YOUR GOAL: In the listing below, a line holding "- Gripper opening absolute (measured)" and a line holding "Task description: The" mark the range. Retype both exactly, with all lines between them.

MATERIAL SUPPLIED:
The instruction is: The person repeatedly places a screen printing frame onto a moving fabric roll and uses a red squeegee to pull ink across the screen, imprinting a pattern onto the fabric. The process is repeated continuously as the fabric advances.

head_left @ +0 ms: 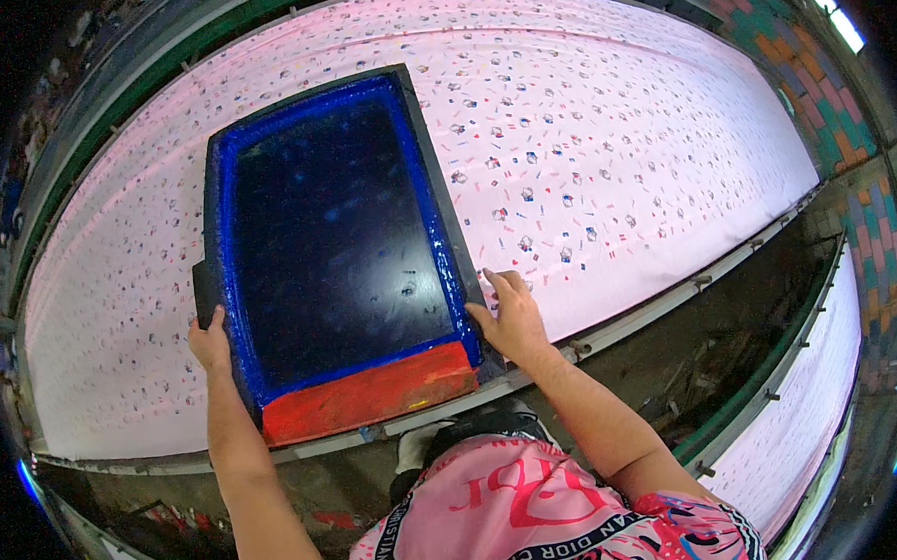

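A screen printing frame lies flat on pink printed fabric. Its dark mesh panel has a blue border, and a red-orange strip crosses the end nearest me. At the frame's near left edge is my left hand, closed on the side with the thumb along the rim and the other fingers mostly hidden. On the opposite side, my right hand grips the near right edge, its thumb over the rim and its fingers curved outside it.
A metal rail with small knobs runs along the fabric table's near edge. To the right, past a dark gap, stands another long table with pale fabric. Coloured paving lies at the far right.
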The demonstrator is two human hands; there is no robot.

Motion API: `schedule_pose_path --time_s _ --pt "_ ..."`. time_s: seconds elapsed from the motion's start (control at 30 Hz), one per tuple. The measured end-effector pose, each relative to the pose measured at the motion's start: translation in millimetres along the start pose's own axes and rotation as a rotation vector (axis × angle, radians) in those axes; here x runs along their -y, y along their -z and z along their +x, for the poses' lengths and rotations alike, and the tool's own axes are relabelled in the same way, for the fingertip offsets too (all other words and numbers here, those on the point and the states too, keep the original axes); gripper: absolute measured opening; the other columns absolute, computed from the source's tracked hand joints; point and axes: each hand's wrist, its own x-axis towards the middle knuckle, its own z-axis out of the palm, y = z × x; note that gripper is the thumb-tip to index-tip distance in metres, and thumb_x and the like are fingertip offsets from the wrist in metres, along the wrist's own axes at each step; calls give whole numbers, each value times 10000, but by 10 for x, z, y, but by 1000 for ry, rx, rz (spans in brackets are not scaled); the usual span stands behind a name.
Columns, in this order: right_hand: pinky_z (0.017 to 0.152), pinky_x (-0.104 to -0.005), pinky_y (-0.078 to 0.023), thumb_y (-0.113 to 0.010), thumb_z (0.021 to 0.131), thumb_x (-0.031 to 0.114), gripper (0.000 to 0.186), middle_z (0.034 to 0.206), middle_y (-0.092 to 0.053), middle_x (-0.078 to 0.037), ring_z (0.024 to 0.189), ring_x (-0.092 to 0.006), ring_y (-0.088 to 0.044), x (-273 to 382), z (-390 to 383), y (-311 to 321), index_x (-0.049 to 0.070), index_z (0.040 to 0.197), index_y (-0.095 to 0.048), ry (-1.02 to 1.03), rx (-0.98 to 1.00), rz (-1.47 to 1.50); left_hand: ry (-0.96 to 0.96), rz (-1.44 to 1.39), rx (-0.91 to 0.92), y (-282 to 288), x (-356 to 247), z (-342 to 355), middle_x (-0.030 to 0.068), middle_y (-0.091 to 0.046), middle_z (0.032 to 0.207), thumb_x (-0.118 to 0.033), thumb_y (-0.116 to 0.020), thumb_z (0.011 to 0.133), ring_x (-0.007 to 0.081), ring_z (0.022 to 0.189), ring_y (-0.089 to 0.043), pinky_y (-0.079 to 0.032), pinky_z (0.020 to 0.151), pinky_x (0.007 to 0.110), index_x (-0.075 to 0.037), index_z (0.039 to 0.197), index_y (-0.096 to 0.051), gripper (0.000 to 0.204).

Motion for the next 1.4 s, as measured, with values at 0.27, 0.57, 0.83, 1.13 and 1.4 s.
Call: schedule_pose_path --time_s 0.27,0.57,0.83,1.13,1.4 --pt "904 -480 -636 -955 869 339 581 1228 -743 -209 998 -368 -786 38 440 -283 15 1312 -768 -228 96 -61 82 -355 94 172 127 -3 120 -821 1009 -266 -891 973 243 874 -737 -577 853 400 41 1128 -802 355" --pt "918 -485 -627 -924 806 260 446 1129 -766 -207 1019 -381 -782 75 556 -243 -13 1131 -788 -346 67 -72 189 -450 199 148 -115 -68 139 -796 1127 -239 -839 1028 255 973 -727 -567 925 377 68 1278 -750 406" --pt "899 -497 -633 -890 772 250 400 1133 -758 -197 991 -401 -781 476 640 135 3 1072 -796 -220 17 -16 275 -627 213 152 13 112 199 -775 1256 -219 -819 1036 326 1057 -743 -594 990 427 94 1384 -696 484" --pt "956 -495 -637 -891 762 283 446 1145 -786 -224 1048 -418 -787 -497 1183 1245 1 1102 -827 -242 -50 -71 323 -730 213 -58 -1509 -582 210 -775 1241 -203 -842 1007 333 1032 -765 -628 932 424 88 1403 -681 517" --pt "993 -477 -633 -893 755 268 476 1168 -810 -236 1091 -401 -796 -2148 1660 2653 -14 1134 -840 -276 -153 -117 228 -874 268 -971 -3376 -1724 161 -804 1151 -120 -848 997 262 920 -771 -629 859 384 69 1320 -712 398"
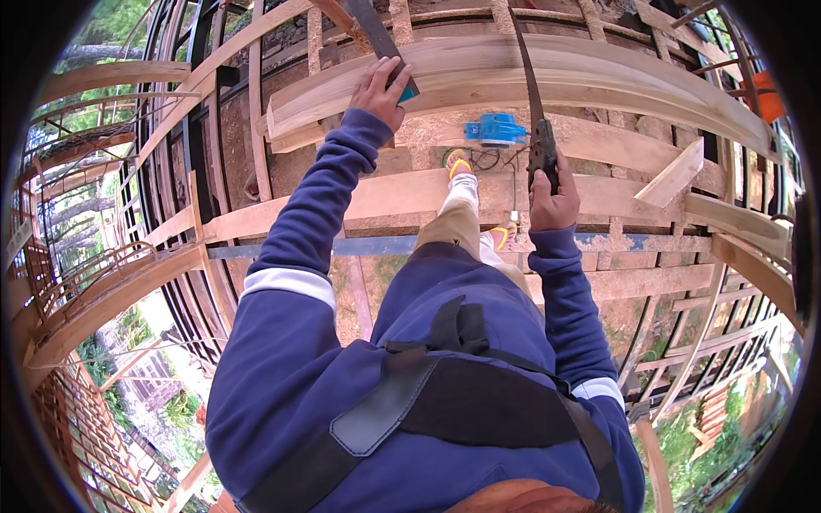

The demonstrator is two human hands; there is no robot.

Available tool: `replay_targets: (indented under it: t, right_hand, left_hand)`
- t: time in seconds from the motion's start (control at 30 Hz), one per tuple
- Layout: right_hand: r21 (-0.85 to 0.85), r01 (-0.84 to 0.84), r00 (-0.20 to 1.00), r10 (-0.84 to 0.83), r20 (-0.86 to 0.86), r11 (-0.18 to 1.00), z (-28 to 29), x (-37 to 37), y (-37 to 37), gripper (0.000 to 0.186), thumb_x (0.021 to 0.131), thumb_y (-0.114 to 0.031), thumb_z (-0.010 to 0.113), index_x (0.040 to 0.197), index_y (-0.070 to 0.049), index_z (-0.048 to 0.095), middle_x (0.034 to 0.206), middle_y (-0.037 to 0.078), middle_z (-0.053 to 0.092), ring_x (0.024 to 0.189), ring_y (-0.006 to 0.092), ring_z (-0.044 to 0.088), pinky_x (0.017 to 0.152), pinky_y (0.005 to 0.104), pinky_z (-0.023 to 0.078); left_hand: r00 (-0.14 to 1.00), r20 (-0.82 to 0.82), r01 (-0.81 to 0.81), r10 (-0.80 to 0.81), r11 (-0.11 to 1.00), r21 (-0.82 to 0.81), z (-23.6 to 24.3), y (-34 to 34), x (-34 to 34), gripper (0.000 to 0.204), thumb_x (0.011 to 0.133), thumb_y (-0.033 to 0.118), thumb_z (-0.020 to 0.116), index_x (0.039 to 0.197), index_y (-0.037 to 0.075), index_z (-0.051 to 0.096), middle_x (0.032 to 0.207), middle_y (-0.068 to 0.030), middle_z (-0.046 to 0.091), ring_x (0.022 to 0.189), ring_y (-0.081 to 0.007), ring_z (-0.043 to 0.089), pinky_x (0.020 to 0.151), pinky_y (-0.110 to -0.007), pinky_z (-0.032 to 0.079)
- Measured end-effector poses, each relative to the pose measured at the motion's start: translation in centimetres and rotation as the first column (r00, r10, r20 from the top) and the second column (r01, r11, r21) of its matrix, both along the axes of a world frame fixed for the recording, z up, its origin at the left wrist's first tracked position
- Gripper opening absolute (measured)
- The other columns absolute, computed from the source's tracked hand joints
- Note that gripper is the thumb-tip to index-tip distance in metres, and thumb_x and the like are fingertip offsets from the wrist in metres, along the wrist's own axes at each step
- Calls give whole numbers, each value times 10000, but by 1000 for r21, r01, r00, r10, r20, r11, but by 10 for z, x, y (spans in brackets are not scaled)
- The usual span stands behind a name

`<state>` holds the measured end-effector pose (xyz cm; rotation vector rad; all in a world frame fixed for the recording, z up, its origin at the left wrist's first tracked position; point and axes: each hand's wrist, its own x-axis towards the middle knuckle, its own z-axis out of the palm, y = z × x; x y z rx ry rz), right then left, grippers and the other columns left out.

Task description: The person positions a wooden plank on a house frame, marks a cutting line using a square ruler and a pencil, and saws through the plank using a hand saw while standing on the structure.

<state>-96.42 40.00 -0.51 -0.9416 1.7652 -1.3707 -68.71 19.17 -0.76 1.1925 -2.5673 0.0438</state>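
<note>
Closest to the camera, the person's blue sweatshirt and a dark chest strap (402, 402) are filling the lower part of the view, with both sleeves reaching up and away. Past that, tan trouser legs and yellow sandals (459, 164) are standing on a wooden frame of beams and slats, with open gaps showing the ground and greenery far below on both sides.

The right hand (552, 195) is wrapping tight around the dark handle of a handsaw (532, 94), grip fully closed on it. The blade is running up and away from the hand, thin and slightly curved, crossing over the long pale plank (530, 73) near the top of the view.

The left hand (383, 85) is lying flat on that same plank, fingers spread, pressing on a dark flat tool with a teal end (382, 47), probably a square, though it's hard to say for sure at this angle. So that grip is open-palmed, resting rather than clasping.

Between the two hands, just beyond the sandals, a blue power tool (496, 130) is sitting on the frame with a cord trailing beside it. A short offcut board (671, 175) is leaning to the right, well apart from the saw, and something orange (770, 98) is peeking in at the far right edge.
</note>
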Motion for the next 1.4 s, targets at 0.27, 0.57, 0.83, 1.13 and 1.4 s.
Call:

RESPONSE AREA:
- Gripper opening absolute (measured)
- The other columns absolute, computed from the source's tracked hand joints
- Note that gripper is the thumb-tip to index-tip distance in metres, and thumb_x and the like are fingertip offsets from the wrist in metres, along the wrist's own axes at each step
- Calls give whole numbers, each value times 10000, but by 1000 for r21, r01, r00, r10, r20, r11, but by 10 for z, x, y (spans in brackets are not scaled)
- The usual span stands behind a name

`<state>` holds the measured end-effector pose (xyz cm; rotation vector rad; all in a world frame fixed for the recording, z up, its origin at the left wrist's first tracked position; point and axes: each hand's wrist, its own x-axis towards the middle knuckle, its own z-axis out of the palm, y = z × x; x y z rx ry rz), right then left, grippers and the other columns left out.

Task description: The person positions a wooden plank on a house frame, marks a cutting line using a square ruler and a pencil, and saws through the plank using a hand saw while standing on the structure.

The exercise has been fully answered.